Bu kadar değişken, öngörülebilir olmayan, iyi çalışılmamış düzenlemelerin beklenen yararı sağlaması zor. Sağlamıyor da. Sonuçta mevzuat karmaşası, yaygın ihtilaflar, kaynakların verimsiz kullanımı dışında önemli bir sonuç yaratmıyor.
Taşınmaz ve iştirak hissesi satış kazançlarının tamamen veya kısmen vergilendirilmesi düşünülebilir. Bu çerçevede taşınmaz satış kazancı istisnasına son verilmesi de anlaşılabilir. Uzun yıllardır muafiyet ve istisnaların azaltılması amaçlanıyor, bu konuda çalışılıyor. Bu amaç doğrultusunda ilk kaldırılacak istisnalardan birisi de taşınmaz satış kazancı istisnası görülebilir. Bu bir tercihtir ve anlaşılabilir. Ancak mevcut Kanun Teklifinde yer alan önerinin her yönüyle düşünülmüş, ilgili taraflarla çalışılmış ve tartışılmış, uzun vadeli bir politika belirlenmiş gibi gelmiyor bana.
Konu yeni bir konu değil, geçmişte de çeşitli platformlarda çalışıldı, tartışıldı, olgunlaştırıldı ve bir politika belirlendi. Daha da ötesi, 2013 ve 2016 yıllarında iki defa TBMM’ye sevk edilen ancak yasama sürecini tamamlayamayan ve kadük hale gelen Gelir Vergisi Kanun Tasarısında bir düzenleme de öngörüldü. Eleştirilen yönleri olmakla birlikte, genel olarak kabul de görmüştü. Daha sonra konunun bütün taraflarının temsil edildiği Vergi Konseyinde de konuyla ilgili bir politika belirlendi ve önerildi. Bence Vergi Konseyinin önerisi iyi bir öneriydi. Kısaca özetleyeyim Konseyin önerisini.

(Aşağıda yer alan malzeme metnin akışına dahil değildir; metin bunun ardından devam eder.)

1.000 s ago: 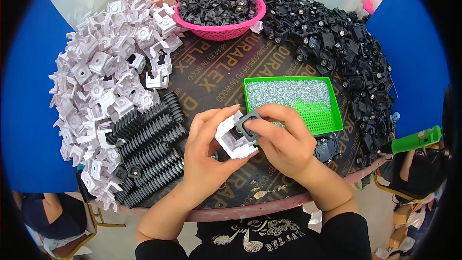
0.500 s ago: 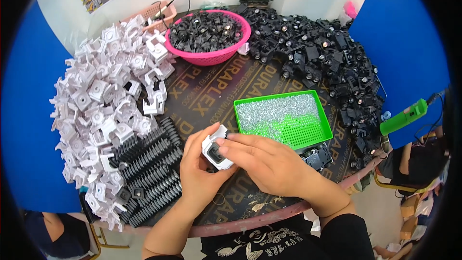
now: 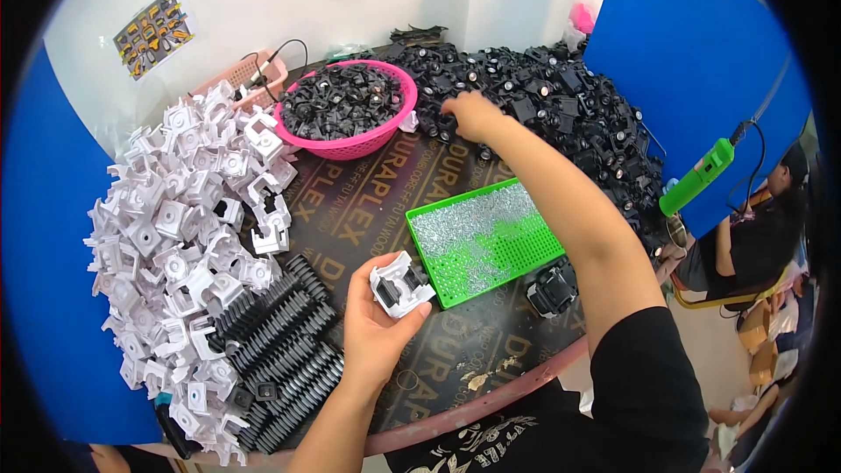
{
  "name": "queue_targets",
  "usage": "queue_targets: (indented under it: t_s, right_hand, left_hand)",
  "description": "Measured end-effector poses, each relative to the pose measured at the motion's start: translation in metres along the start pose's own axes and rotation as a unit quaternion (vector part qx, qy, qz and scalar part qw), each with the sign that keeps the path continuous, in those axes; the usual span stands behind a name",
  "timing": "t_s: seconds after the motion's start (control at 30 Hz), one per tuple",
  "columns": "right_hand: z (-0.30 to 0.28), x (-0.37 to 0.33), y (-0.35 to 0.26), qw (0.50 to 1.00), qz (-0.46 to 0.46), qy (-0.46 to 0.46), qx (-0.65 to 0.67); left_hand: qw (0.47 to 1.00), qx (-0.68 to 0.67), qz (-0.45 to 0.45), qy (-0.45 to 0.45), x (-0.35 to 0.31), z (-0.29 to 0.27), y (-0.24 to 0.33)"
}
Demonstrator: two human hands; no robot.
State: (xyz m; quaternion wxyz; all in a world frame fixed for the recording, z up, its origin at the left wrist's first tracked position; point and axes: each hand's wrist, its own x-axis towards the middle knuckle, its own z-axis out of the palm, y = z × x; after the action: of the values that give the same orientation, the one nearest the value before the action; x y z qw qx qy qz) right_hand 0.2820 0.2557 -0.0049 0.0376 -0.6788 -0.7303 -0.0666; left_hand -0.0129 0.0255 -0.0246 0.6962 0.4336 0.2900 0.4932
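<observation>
My left hand (image 3: 378, 324) is closed around a white plastic housing (image 3: 401, 285), held above the table just left of the green tray. Black material shows inside the housing's opening. My right hand (image 3: 476, 116) is stretched out to the back, at the near left edge of a heap of black plastic parts with round metal bits (image 3: 561, 96). Its fingers bend down toward the heap and are mostly hidden, so I cannot tell whether they grip a part. My right forearm passes over the green tray (image 3: 455, 298), which holds many small silvery pieces.
White housings (image 3: 166, 219) are heaped on the left, beside rows of stacked black pieces (image 3: 293, 363). A pink basket (image 3: 346, 149) of black parts stands at the back, near a paler pink basket (image 3: 276, 79). A green power screwdriver (image 3: 698, 180) hangs right; a black part (image 3: 552, 289) lies beside the tray.
My right hand has left the white housing and swung far forward to the black heap. My left hand keeps the housing, now turned so its opening shows. The whole view has shifted.
</observation>
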Motion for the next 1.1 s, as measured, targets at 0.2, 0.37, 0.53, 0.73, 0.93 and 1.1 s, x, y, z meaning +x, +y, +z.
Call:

Vergi Konseyi, istisnanın amacının, sistematiğinin ve koşullarının tamamen değiştirilerek, elde tutma süresine bağlı kademeli bir yapı (iki yıla kadar elde tutma halinde istisna öngörmeyen, 10 yıldan fazla süreyle elde tutulan taşınmazlar için %100, aradaki süreler için de farklı oranlarda istisna) kurulmasını önerdi. Özetle, satıştan zarar doğması durumunda zarar mahsubuna izin veren, nakit tahsilat ve tahsil edilen tutarın belli bir amaç için kullanımını şart koşmayıp nakdin kullanımını işletmecilik prensiplerine ve işletme yönetimlerinin iradesine bırakan, amacı likidite sağlamak ve mali bünyeyi güçlendirmek olmayan bir vergileme yöntemiydi öneri. Önerilen yapı gelir vergisi mükelleflerinin değer artış kazançlarının vergilemesi düzenlemesi ile paraleldi. Bence bu öneri genel olarak kabul görmüş, makul bir öneriydi.